Diese eine Woche im November (German Edition)
Ein Mann bedient das Ruder, der zweite steht vor ihm, eine Taschenlampe in der Hand. Die Gondel nähert sich einer Steinstufe, dahinter erkennt man eine Eisentür. Sandro fährt das Boot längsseits heran, springt hinaus und vertäut es. Der andere, ein Mann in scharlachrotem Umhang, steigt aus. Eine venezianische Maske verhüllt sein Gesicht. Sandro sperrt die Tür auf und drückt sie nach innen.
Mitten im Lachen dreht Julia sich um. Sie ist erschöpft, hungrig und voll Angst. Doch so viel Angst hat sie noch nicht, dass ihr der Irrwitz dieses Auftritts keinen neuen Mut gibt. Dort steht ein maskierter Mann im bodenlangen Mantel, dahinter schaukelt eine Gondel im Wasser.
» Haben wir schon Karneval? « , fragt sie frech.
» Sei still. « Ihr Vater stellt sich schützend vor sie. » Wo sind wir? « , fragt er in holprigem Italienisch. Julia ist zuversichtlich, dass er weiß, was zu tun ist. Das Wichtigste in einer solchen Situation sei es, ein sachliches Gesprächsklima aufzubauen, hat er ihr einmal erzählt. Keine Emotionen zeigen, lautet die erste Regel im Umgang mit Geiselnehmern.
» Ihr seid hier zu Gast « , sagt der Kerl mit den schwarzen Handschuhen.

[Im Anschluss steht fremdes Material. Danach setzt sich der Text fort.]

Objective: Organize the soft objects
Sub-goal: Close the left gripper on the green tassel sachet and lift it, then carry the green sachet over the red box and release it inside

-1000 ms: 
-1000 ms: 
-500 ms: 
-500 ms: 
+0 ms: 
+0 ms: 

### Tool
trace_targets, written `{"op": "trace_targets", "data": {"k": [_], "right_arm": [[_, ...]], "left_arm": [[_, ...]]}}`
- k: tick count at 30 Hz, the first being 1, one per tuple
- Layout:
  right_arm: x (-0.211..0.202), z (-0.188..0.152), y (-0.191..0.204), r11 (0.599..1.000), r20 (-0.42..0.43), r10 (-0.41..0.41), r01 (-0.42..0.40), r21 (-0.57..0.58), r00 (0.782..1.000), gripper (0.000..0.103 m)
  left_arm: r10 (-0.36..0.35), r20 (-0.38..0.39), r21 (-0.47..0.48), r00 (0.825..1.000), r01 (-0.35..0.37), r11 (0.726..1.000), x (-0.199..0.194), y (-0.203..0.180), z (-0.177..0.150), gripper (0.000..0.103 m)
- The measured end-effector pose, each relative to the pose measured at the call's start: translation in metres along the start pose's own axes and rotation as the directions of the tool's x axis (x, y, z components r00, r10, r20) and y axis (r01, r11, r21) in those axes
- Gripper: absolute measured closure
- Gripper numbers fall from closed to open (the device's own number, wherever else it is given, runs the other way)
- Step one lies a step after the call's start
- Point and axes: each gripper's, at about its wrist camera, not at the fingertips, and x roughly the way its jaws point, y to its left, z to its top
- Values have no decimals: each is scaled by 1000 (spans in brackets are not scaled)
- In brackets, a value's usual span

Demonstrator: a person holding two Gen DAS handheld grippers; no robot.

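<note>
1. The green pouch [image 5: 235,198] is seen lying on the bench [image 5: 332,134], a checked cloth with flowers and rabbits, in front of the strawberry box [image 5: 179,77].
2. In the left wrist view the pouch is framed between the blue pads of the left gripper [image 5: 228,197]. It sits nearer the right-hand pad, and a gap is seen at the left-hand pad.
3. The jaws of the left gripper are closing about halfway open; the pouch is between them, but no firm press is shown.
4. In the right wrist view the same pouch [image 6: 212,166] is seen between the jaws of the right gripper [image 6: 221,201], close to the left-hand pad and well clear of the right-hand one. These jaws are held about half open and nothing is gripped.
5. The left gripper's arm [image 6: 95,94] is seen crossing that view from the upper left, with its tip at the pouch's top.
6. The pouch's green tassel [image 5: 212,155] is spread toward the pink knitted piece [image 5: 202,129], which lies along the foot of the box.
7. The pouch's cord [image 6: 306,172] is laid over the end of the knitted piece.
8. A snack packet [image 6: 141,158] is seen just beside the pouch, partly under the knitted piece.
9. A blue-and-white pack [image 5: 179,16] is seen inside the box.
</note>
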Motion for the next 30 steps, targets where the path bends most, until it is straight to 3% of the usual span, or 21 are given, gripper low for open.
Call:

» Seit wann werden Gäste eingesperrt? « , fragt Julia.
Ein strenger Blick ihres Vaters. » Weshalb haben Sie uns entführt? Was sind Ihre Forderungen? « Er nickt Julia zu, sie soll übersetzen.
» Das werdet ihr rechtzeitig erfahren « , antwortet Sandro.
Julia zeigt auf den anderen Mann. » Was soll der Mummenschanz? « Sie sollte besser ihren Mund halten, und das weiß sie. Aber es ist die einzige Möglichkeit, ihrer Angst Herr zu werden.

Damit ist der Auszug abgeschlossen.